Al di fuori delle ipotesi sopra descritte, solo i casi di particolare urgenza o di fondato pericolo per la riscossione l’ufficio può emettere l’avviso di accertamento o rettifica senza rispettare l’obbligo di invito al contraddittorio. La circolare in esame chiarisce che per urgenza, da specificare nell’atto, si intende:

  • il pericolo derivante da reiterate violazioni che comportino l’obbligo di denuncia per reati tributari
  • una circostanza imprevedibile e sopravvenuta che impone una stretta tempistica per gli adempimenti dell’amministrazione finanziaria.

Il fondato pericolo per la riscossione, che l’ufficio deve motivare adeguatamente, sussiste quanto c’è il “fondato timore” di perdere la garanzia del credito, in modo da evitare possibili contestazioni in sede contenziosa.

L’obbligo di notifica dell’invito al contraddittorio è, inoltre, escluso nei casi di «partecipazione del contribuente prima dell’emissione di un avviso di accertamento», fra i quali si ricordano:

  • per gli studi di settore (articolo 10, comma 3-bis, legge n. 146/1998)
  • in relazione agli accertamenti induttivi ai fini delle imposte sui redditi, dell’imposta regionale sulle attività produttive e dell’imposta sul valore aggiunto (articolo 9-bis, comma 16, del Dl n. 50/2017)
  • per gli accertamenti sintetici (articolo 38, comma 4, Dpr n. 600/1973, per come reso applicabile dal successivo settimo comma)
  • in tema di contestazione di fattispecie abusive (articolo 10-bis, commi 6 e 7, della legge n. 212/2000).

Obbligo di “motivazione rafforzata”
Nel caso di mancata adesione, l’avviso di accertamento emesso dall’ufficio deve essere specificatamente motivato con riferimento ai chiarimenti forniti e ai documenti prodotti dal contribuente, descrivendo le giustificazioni offerte e argomentando sulla loro fondatezza. L’esito del contraddittorio con il contribuente, quindi, diventa protagonista e costituisce parte della motivazione dell’accertamento, non essendo sufficiente la mera valutazione degli elementi indicati dal contribuente.
In linea con la ratio della norma, finalizzata all’individuazione della pretesa tributaria tramite il potenziamento del confronto preventivo con il contribuente, gli uffici sono invitati ad assolvere all’onere motivazionale anche nelle ipotesi di invito attivato facoltativamente ai sensi dell’articolo 5 del Dlgs n. 218/1997.

Proroga dei termini
La circolare, infine, fornisce dei chiarimenti anche sull’ulteriore disposizione di coordinamento che prevede la proroga automatica di 120 giorni del termine di decadenza per la notificazione degli atti impositivi, qualora tra la data di comparizione indicata nell’invito, sia esso obbligatorio o meno, e il termine di decadenza dal potere di accertamento intercorrano meno di 90 giorni (il comma 1, lettera a), dell’articolo 4-octies del Dl n. 34/2019 ha aggiunto il comma 3-bis all’articolo 5 del Dlgs n. 218/1997).
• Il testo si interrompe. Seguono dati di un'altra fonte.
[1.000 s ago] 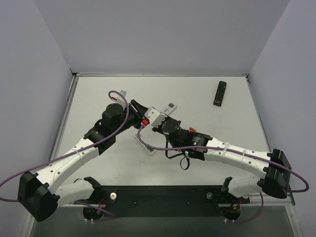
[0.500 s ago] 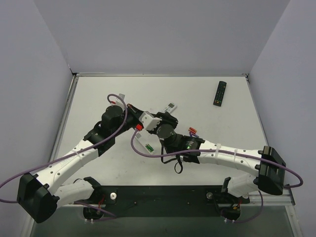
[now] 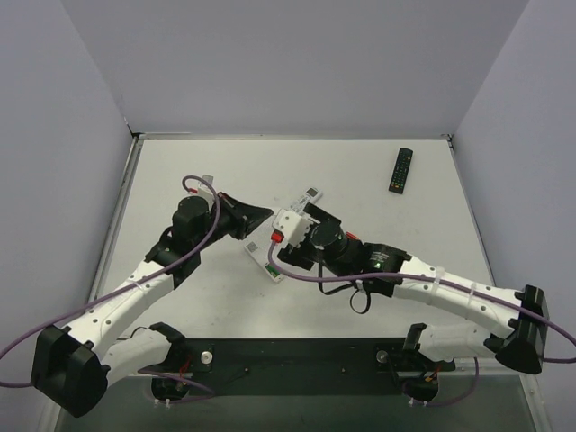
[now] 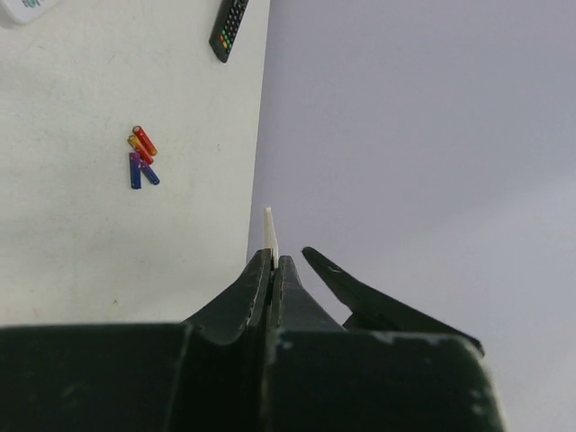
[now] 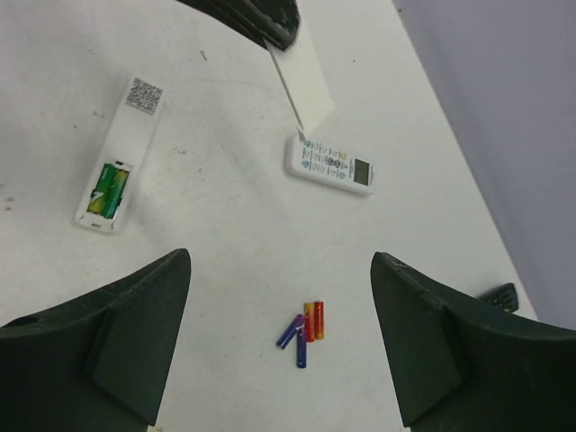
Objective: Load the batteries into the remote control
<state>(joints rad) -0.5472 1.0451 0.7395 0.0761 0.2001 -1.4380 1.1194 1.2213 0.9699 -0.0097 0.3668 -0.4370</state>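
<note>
The remote control (image 5: 118,151) lies face down on the table, a slim white bar with its compartment uncovered. The two green batteries (image 5: 108,187) sit side by side inside that compartment; from above they show as a green patch (image 3: 272,267). My left gripper (image 4: 274,259) is shut on a thin white cover plate (image 5: 302,77), held off the table just beyond the remote. In the top view this gripper (image 3: 265,216) hangs over the remote's far end. My right gripper (image 5: 281,261) is open and empty, well above the table.
A wider white remote with a display (image 5: 330,164) lies right of the plate. A loose cluster of red and blue cells (image 5: 304,329) lies below my right gripper. A black remote (image 3: 400,169) rests at the far right, near the wall.
My left gripper has shut on the cover plate and drawn back to the left with it. My right gripper has opened and moved right, away from the remote.
</note>
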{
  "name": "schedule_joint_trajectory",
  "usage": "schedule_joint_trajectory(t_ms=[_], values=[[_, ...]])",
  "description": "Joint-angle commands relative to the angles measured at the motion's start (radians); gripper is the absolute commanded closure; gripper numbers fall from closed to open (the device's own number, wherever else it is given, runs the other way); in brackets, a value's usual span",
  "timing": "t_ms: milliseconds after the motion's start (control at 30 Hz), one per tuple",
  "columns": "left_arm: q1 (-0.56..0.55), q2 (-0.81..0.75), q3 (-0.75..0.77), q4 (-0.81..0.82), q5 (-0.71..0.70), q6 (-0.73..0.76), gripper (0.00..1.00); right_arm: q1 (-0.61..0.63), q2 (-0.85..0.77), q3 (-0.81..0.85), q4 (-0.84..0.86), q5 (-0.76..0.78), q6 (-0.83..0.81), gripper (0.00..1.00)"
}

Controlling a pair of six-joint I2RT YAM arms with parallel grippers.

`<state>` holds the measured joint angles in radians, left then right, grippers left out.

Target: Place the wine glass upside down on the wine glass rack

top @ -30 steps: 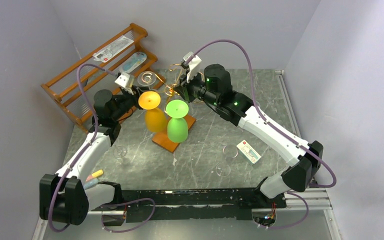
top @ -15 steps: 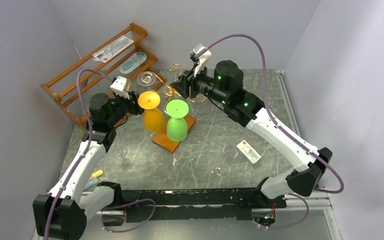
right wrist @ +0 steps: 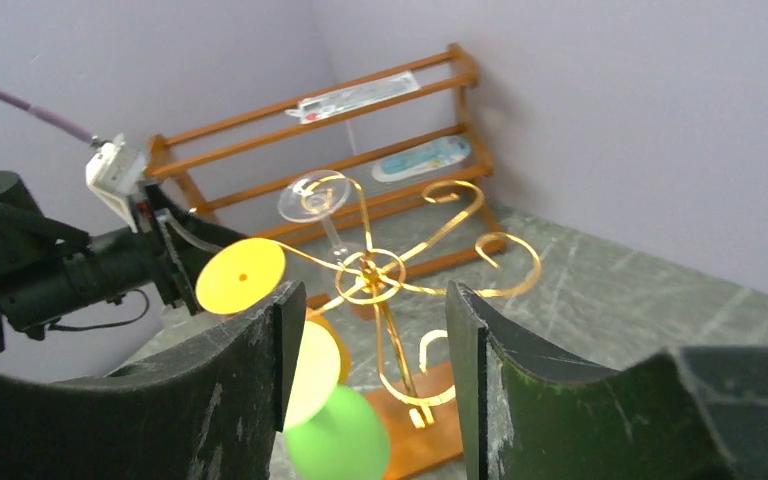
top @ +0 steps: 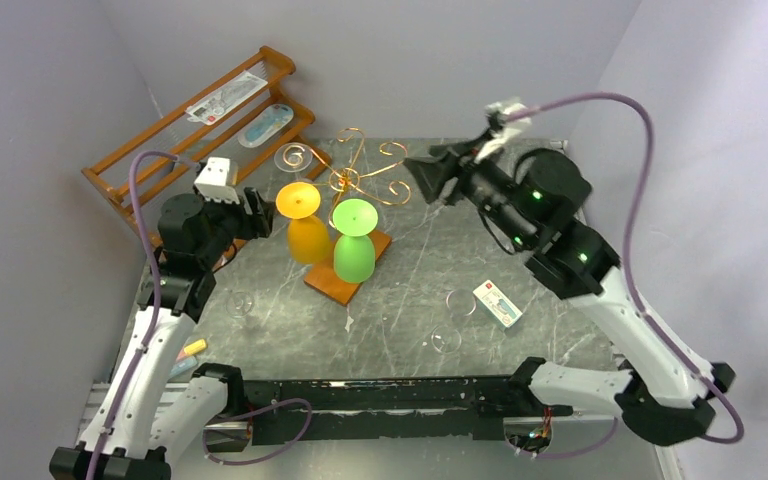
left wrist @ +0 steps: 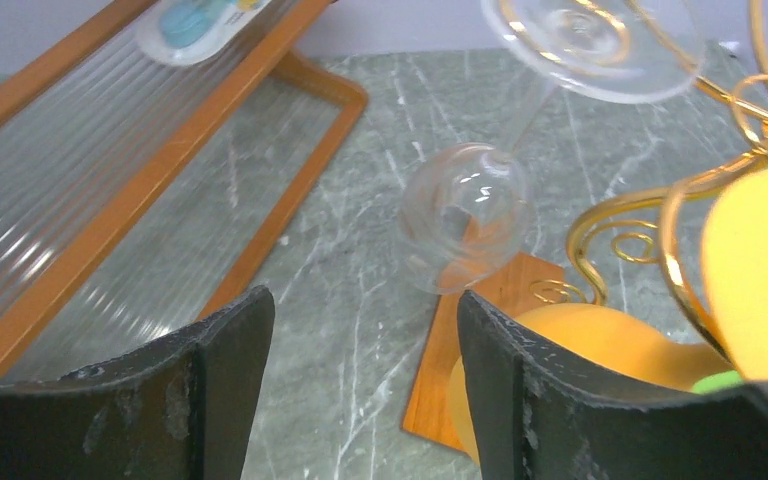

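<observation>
hanging inverted on the wine glass rack, orange wine glass; left gripper, right gripper apart, empty

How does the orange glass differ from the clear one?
The orange wine glass is opaque; the clear wine glass is see-through. The clear one hangs on the side toward the wooden slatted shelf; the orange one hangs farther from it. Both hang upside down on the gold wire rack.

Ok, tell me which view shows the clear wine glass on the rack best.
Left wrist: the clear wine glass hangs close up, foot, stem and bowl all plain. Right wrist shows it small, on the wine glass rack; top shows mainly its foot.
</observation>
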<state>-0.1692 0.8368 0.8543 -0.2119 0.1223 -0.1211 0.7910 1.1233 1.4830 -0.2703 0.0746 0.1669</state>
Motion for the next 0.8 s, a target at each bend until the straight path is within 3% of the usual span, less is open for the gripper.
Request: schedule_joint_trajectory(t_ms=[0,233,433,600,767], values=[[0.002,-0.01,0.075,-0.215,-0.206,-0.083,0.27,-0.004,-0.112,-0.099,-0.123,0.197,0.098,0.43],[0.001,0.004,0.132,-0.491,-0.484,-0.212,0.27,-0.004,-0.219,-0.278,-0.148,0.193,0.223,0.42],[0.002,-0.04,0.102,-0.544,-0.528,-0.248,0.37,-0.004,-0.186,-0.319,-0.164,0.172,0.246,0.43],[0.002,-0.02,0.115,-0.571,-0.511,-0.277,0.55,-0.004,-0.165,-0.335,-0.158,0.161,0.25,0.44],[0.001,0.009,0.135,-0.621,-0.532,-0.315,0.47,-0.004,-0.168,-0.347,-0.148,0.168,0.251,0.44]])
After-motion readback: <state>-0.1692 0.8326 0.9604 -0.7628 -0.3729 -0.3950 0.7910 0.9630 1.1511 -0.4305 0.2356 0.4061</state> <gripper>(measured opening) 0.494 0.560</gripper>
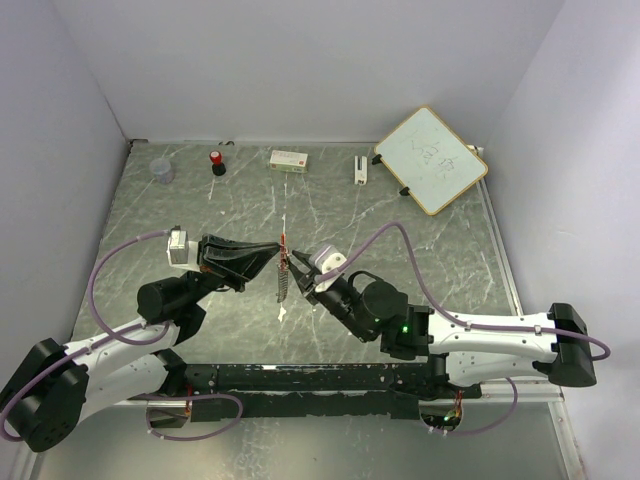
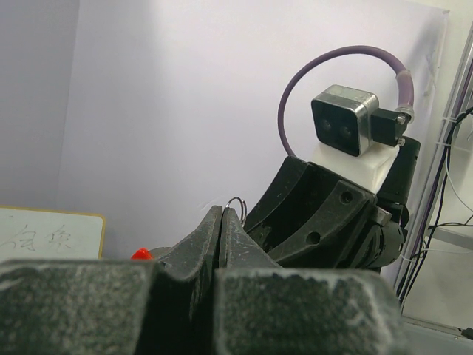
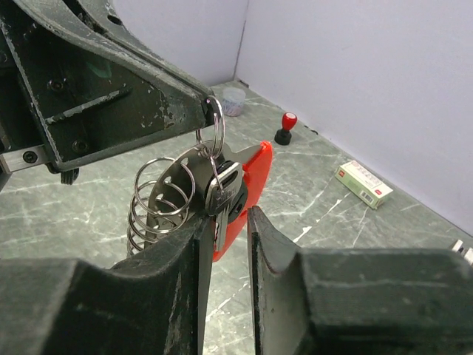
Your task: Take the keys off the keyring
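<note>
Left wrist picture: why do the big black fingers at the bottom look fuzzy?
Left wrist view: the left gripper's fingers sit right by the lens, so they blur; the right arm's camera looks sharp. Right wrist view: the right gripper's fingers blur too; the keys look crisp.

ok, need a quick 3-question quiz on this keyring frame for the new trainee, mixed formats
1. True or false: the left end effector is open.
2. The keys: A lie flat; B hang from the keyring pinched by the left end effector; C are out of sight.
3. What colour is the plastic tag hanging among the keys, at the right end effector?

Key:
1. False: it is shut on the keyring.
2. B.
3. Red.
</note>
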Robot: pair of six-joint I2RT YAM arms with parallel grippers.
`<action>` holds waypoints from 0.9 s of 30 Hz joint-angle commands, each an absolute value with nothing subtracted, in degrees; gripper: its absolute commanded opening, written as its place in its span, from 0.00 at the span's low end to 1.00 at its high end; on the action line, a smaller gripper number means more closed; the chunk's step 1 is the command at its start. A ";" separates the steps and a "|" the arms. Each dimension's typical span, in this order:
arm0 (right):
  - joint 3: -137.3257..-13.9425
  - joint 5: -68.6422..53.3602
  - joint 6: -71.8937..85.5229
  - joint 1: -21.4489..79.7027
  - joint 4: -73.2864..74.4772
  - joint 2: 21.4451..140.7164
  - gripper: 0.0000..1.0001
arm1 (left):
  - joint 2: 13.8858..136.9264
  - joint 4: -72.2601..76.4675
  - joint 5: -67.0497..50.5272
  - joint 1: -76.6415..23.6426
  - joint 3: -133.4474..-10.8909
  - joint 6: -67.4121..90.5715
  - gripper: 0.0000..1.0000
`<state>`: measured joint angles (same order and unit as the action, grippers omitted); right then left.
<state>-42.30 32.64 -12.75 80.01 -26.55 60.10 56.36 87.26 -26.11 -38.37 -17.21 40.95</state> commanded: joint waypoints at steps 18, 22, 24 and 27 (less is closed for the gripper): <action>-43.84 33.31 -15.77 80.51 -31.04 58.18 0.31 | 55.91 103.67 -25.31 -38.71 -17.43 41.48 0.07; -44.41 33.15 -16.53 80.59 -31.24 58.98 0.31 | 56.00 103.70 -25.23 -38.77 -17.57 41.62 0.07; -44.50 33.09 -16.84 80.59 -31.42 59.47 0.29 | 56.02 103.70 -25.27 -38.74 -17.57 41.66 0.07; -44.62 32.45 -17.13 80.63 -31.56 59.82 0.16 | 55.95 103.71 -25.16 -38.74 -17.60 41.51 0.07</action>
<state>-42.85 32.60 -16.12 80.29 -29.41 59.46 56.36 87.26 -26.09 -38.37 -17.19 40.95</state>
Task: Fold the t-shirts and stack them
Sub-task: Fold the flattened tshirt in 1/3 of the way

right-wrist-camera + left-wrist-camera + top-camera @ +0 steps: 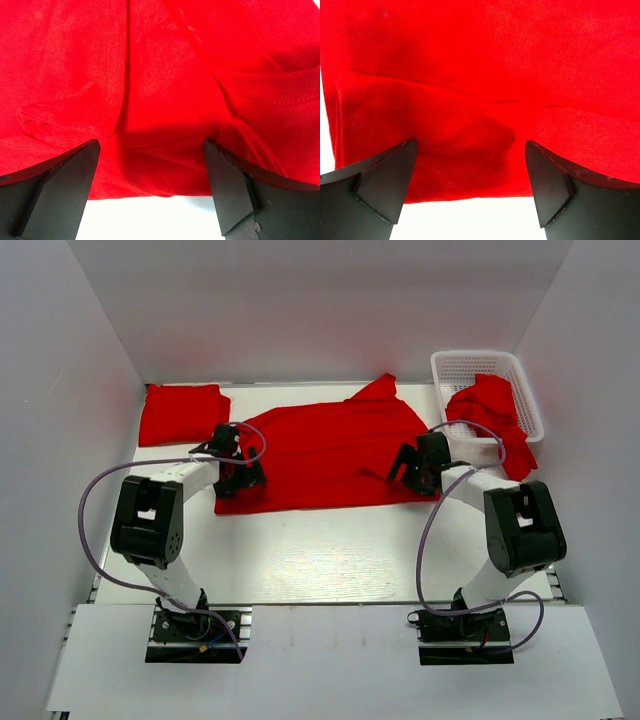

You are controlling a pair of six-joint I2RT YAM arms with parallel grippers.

Tale proroga, quindi, si applica non solo ai casi in cui l’ufficio è obbligato ad avviare l’iter dell’accertamento ai sensi dell’articolo 5-ter, ma anche a tutte le ipotesi in cui l’ufficio abbia ritenuto opportuno avviarlo facoltativamente, in base agli elementi a sua disposizione; basta che ci sia un invito a comparire per la definizione dell’accertamento e la circostanza che tra la data di comparizione indicata nell’invito e quella di decadenza dell’amministrazione dal potere di notificazione dell’atto impositivo, intercorrano meno di 90 giorni
Il documento di prassi raccomanda comunque agli uffici una programmazione tempestiva della notifica degli inviti, in modo da evitare, quanto possibile, l’attivazione dei contraddittori al sopraggiungere dei termini di decadenza accertativa.

Avviso di accertamento preceduto da invito
Il procedimento con adesione può essere attivato anche su istanza del contribuente a seguito della notifica di un avviso di accertamento, solo nel caso in cui quest’ultimo non sia stato preceduto da un invito a comparire per il contraddittorio con l’ufficio. Tale preclusione, già prevista per l’invito attivato dagli uffici in via facoltativa, è stata estesa anche all’avviso di accertamento preceduto dall’invito di cui all’articolo 5-ter.